The story of Alynda Lee Segarra’s drift into the music business is one of those that seems a little too good to be true. The notion that, by the age of 17, she had already escaped The Bronx to drift across the vast lands of the United States hopping freight trains like some latter-day Woodie Guthrie sounds like manna from heaven for the marketing departments.
But whether it was a southbound freighter or just a regular flight that eventually set her down in New Orleans (there, we’re told, to record in the requisite shotgun shack) Segarra quickly announced her talents through the eponymous debut of her ramshackle band Hurray For The Riff Raff.
Returning now for the follow up, Segarra has made some changes, recruiting a local band The Tumbleweeds to be the new-look Riff Raff, and heading north to Nashville to record. The essential formula remains the same as she blends folks, country, blues and jazz in a huge melting pot, but there is a stronger country influence in this product of Music City. She recalls Hank Williams in the warbling of title track ‘Look Out Mama’ and sings a beautiful love song to the southlands in ‘Ramblin’ Gal’.
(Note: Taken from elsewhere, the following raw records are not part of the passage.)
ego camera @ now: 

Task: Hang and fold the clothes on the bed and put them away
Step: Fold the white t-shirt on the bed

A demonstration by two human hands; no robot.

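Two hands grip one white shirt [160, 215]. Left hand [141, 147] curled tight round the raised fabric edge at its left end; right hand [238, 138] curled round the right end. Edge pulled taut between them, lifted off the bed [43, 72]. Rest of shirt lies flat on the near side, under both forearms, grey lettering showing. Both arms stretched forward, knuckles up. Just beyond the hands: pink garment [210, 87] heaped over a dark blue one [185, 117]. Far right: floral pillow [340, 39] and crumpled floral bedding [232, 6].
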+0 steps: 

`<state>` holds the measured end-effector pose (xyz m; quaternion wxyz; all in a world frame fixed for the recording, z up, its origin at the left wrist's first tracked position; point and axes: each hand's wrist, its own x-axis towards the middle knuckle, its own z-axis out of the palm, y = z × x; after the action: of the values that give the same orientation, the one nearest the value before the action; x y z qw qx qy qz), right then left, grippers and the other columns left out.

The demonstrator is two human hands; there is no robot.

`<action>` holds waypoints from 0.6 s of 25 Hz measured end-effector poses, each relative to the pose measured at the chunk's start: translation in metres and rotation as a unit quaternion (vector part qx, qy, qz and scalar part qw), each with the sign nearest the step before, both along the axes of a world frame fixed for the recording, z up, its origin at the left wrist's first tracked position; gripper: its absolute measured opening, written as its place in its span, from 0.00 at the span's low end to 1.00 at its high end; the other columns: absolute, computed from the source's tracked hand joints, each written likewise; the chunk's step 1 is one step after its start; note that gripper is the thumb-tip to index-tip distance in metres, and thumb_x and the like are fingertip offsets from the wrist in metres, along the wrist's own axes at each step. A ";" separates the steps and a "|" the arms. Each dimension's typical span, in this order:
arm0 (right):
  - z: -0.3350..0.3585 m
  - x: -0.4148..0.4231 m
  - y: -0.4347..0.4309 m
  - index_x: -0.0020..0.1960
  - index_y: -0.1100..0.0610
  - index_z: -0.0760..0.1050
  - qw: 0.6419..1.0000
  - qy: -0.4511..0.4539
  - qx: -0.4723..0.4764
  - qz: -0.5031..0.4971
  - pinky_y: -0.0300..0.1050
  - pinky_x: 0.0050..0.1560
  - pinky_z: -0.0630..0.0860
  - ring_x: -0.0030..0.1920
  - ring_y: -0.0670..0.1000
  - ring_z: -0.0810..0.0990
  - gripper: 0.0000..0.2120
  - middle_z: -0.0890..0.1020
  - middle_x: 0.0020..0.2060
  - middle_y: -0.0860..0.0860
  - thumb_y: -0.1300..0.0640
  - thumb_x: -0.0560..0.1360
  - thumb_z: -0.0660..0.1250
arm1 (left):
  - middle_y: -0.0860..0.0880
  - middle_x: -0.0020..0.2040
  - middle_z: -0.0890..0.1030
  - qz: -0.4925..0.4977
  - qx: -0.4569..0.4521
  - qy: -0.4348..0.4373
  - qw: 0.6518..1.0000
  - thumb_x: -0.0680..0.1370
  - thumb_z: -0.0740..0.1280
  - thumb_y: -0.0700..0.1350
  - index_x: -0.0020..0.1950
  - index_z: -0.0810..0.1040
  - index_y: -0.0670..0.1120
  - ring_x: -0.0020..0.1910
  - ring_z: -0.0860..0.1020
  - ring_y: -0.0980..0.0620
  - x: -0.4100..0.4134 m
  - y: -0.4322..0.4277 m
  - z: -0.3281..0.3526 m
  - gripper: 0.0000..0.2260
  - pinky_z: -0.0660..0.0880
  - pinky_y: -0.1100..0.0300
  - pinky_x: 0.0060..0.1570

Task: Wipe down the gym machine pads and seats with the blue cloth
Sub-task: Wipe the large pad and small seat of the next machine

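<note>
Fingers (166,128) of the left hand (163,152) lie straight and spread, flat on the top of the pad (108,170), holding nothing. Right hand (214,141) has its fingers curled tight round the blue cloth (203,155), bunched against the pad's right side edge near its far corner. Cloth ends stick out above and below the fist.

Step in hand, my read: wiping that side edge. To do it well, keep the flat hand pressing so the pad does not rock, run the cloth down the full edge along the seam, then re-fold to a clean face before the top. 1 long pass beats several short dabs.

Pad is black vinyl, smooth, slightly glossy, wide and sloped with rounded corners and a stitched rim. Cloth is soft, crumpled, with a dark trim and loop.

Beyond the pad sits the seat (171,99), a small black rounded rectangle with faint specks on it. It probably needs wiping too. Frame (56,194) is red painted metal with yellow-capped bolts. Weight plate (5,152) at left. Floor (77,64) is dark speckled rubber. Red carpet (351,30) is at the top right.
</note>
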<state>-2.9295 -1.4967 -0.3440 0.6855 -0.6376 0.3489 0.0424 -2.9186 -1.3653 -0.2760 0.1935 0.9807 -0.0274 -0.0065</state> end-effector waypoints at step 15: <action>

There is a smoother edge to ‘Lake of Fire’, which sounds like She & Him dabbling in honky-tonk, or the gentle lounge music of ‘What’s Wrong With Me’, while there is a simple elegance to ‘Ode to John and Yoko’.
The result is another album that brings together many of the best strands of Americana and digests them into 40 minutes. Whatever the back story may be, Segarra certainly delivers the goods.